> [Work order] Find the word "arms" in the data, then copy each line where it is found.

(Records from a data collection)
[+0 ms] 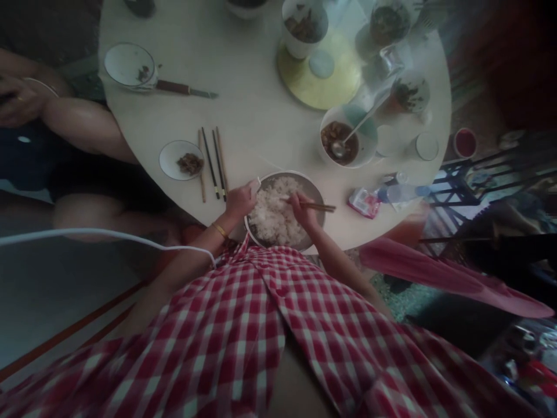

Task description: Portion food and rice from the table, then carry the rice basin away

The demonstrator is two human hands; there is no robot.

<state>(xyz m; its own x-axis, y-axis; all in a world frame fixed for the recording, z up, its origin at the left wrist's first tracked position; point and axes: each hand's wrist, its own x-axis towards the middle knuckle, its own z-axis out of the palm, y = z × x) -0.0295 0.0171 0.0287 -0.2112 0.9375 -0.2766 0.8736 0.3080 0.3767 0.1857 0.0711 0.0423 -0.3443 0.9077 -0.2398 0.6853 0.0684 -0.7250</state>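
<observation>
A metal bowl (312, 187) heaped with white rice (274, 217) sits at the near edge of the round table (243, 128). My left hand (240, 200), with a gold bangle on the wrist, grips the bowl's left rim. Over the rice, my right hand (302, 210) is closed on a pair of wooden chopsticks (319, 206); their ends stick out to the right.
Spare chopsticks (213, 162) lie beside a small dish (180, 159) of scraps. A soup bowl with a ladle (343, 142), other bowls, a knife (185, 90), a yellow mat (319, 81) and a packet (364, 202) are on the table. Another person's arm (82, 125) rests at the left.
</observation>
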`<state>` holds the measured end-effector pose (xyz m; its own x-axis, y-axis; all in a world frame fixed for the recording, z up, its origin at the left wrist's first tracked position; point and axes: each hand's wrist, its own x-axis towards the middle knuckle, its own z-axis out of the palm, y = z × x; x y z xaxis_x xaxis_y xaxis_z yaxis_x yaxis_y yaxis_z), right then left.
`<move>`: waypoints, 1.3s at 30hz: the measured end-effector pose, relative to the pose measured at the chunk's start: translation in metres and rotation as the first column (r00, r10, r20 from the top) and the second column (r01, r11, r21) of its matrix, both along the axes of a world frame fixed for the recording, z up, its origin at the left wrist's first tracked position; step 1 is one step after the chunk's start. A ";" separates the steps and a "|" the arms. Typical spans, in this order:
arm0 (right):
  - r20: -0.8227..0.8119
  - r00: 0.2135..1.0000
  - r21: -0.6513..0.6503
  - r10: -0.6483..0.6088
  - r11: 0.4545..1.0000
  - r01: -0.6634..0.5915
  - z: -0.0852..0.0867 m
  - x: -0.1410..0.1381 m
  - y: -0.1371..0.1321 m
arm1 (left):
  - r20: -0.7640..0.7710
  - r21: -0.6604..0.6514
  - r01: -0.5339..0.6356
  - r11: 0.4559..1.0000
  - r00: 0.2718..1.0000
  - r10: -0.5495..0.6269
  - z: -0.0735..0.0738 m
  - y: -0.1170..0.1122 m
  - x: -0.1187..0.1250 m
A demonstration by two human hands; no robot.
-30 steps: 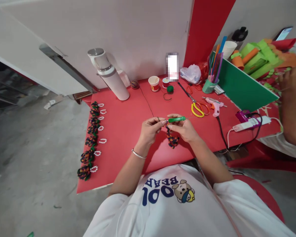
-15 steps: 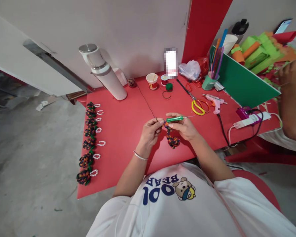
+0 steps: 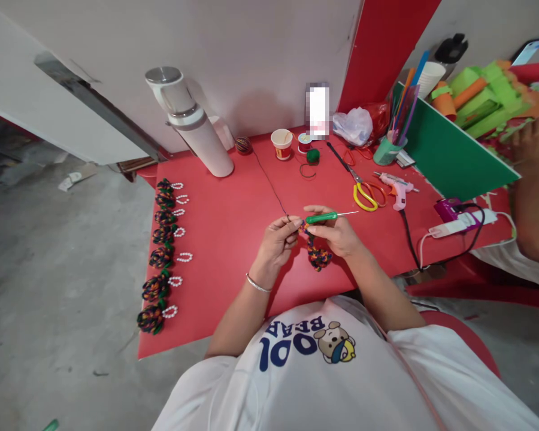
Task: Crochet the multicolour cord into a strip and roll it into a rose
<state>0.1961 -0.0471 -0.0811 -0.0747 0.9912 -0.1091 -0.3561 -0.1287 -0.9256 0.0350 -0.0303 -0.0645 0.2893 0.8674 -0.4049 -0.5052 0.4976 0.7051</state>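
A small crocheted piece (image 3: 318,257) of dark, orange and purple yarn is being held up between two bare hands above a red counter (image 3: 233,239), near its front edge. Its upper end is being pinched between thumb and forefinger by the left hand (image 3: 279,239), while its fuller lower end is hanging free beneath the fingers. By the right hand (image 3: 336,235), a green-handled hook (image 3: 322,218) is being gripped, its thin metal tip pointing to the right; the right thumb is being kept against the piece, so both grips are being held closed. From the left fingers a dark strand (image 3: 269,182) is being led back across the counter to a multicoloured yarn ball (image 3: 243,145), which is lying beside a tall pale flask (image 3: 206,140).

Along the counter's left edge, a row of similar yarn bundles (image 3: 160,257) is being displayed, with white bead loops (image 3: 184,257) lying beside them. Behind the hands, a paper cup (image 3: 281,145) is standing near a small green yarn ball (image 3: 313,157). To the right, yellow-and-red-handled scissors (image 3: 365,197) are lying just beside a pink glue gun (image 3: 400,191). At the far right, another person's arm (image 3: 534,203) is being partly shown.
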 end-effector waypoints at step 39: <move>-0.016 0.999 0.019 -0.044 0.999 0.044 0.000 -0.005 -0.005 | 0.105 -0.067 0.019 0.998 0.994 -0.012 0.002 -0.004 0.002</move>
<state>0.1908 -0.0516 -0.0815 -0.0325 0.9955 -0.0894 -0.3758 -0.0950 -0.9218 0.0375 -0.0346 -0.0627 0.3461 0.8341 -0.4296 -0.5666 0.5508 0.6129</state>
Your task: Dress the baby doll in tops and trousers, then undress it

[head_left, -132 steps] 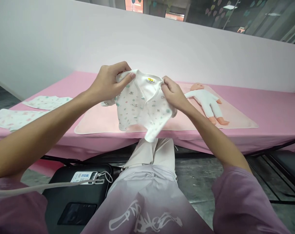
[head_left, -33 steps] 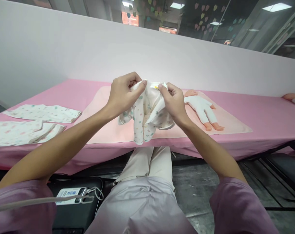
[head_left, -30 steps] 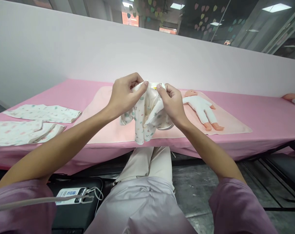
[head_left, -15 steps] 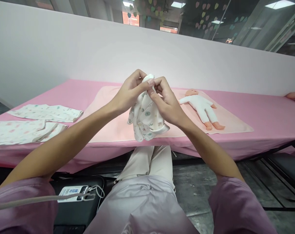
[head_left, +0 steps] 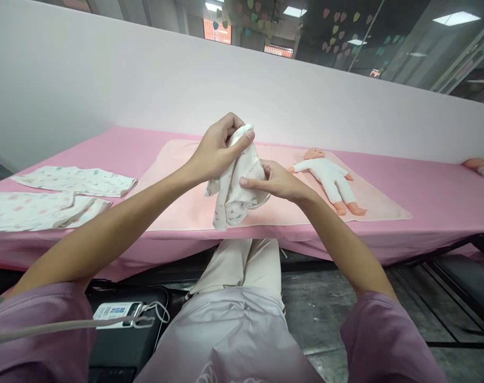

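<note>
Between my hands, above the peach mat (head_left: 178, 205), hangs a small white printed baby garment (head_left: 244, 170), bunched and folded; its exact cut cannot be made out. My left hand (head_left: 226, 141) is closed on its top edge, thumb pressed along the front. Lower down on the right side, my right hand (head_left: 279, 181) pinches the cloth between thumb and fingers. A baby doll (head_left: 327, 173) in a white body suit lies on its back on the mat, to the right of my right hand.
Folded printed baby clothes (head_left: 74, 180) lie at the left of the pink-covered table (head_left: 445, 197). A white wall (head_left: 265, 101) rises behind it. Below are a dark case (head_left: 117, 346) with a white device (head_left: 117, 314) on it, and a black stool (head_left: 465, 276). Another doll (head_left: 476, 162) is at far right.
My right hand has moved down from the garment's top edge to its lower right side. My left hand keeps hold of the top, and the cloth now hangs narrower and turned.
</note>
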A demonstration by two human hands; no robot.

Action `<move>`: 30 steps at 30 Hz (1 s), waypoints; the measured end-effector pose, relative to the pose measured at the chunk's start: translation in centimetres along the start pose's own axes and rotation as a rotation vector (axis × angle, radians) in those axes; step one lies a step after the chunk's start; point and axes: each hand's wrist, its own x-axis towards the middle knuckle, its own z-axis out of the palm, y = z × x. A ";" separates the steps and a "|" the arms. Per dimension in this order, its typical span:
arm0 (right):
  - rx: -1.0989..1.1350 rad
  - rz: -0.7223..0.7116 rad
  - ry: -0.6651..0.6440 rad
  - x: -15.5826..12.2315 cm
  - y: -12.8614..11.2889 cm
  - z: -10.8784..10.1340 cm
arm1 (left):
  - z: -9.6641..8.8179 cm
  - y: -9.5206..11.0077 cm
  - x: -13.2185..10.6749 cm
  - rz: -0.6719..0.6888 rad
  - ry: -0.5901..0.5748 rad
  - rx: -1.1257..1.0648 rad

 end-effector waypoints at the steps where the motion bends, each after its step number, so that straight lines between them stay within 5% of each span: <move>1: 0.005 0.038 -0.012 -0.1 0.0 0.0 | 0.0 0.0 0.0 0.003 0.005 -0.016; 6: 0.009 0.057 0.050 0.7 0.2 1.1 | -0.1 -0.1 0.2 -0.018 0.004 -0.086; 12: -0.304 -0.307 0.501 1.8 1.8 1.7 | -0.7 0.2 0.2 0.015 0.021 -0.084; 20: 0.057 -0.133 0.155 1.8 2.2 0.8 | -1.3 0.7 0.9 0.079 -0.075 -0.018; 30: 0.111 -0.072 0.070 2.2 1.5 1.8 | -2.0 1.6 0.5 0.206 -0.172 0.044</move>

> [Task response]
`<move>`: waypoints, 1.3s at 30hz: the measured end-effector pose, relative to the pose measured at the chunk's start: translation in metres and rotation as the first column (r00, r10, r20 from the top) and the second column (r01, r11, r21) of its matrix, both along the axes of a world frame fixed for the recording, z up, its origin at the left wrist's first tracked position; step 1 is one step after the chunk's start. A ";" separates the steps and a "|" the arms. Typical spans, in this order:
Action `<move>`: 30 steps at 30 Hz (1 s), waypoints; the measured end-effector pose, relative to the pose measured at the chunk's start: translation in centimetres along the start pose's own axes and rotation as a rotation vector (axis × angle, radians) in those axes; step one lies a step after the chunk's start; point and axes: each hand's wrist, its own x-axis towards the middle knuckle, its own z-axis out of the palm, y = z × x. A ";" separates the steps and a "|" the arms. Per dimension in this order, its typical span:

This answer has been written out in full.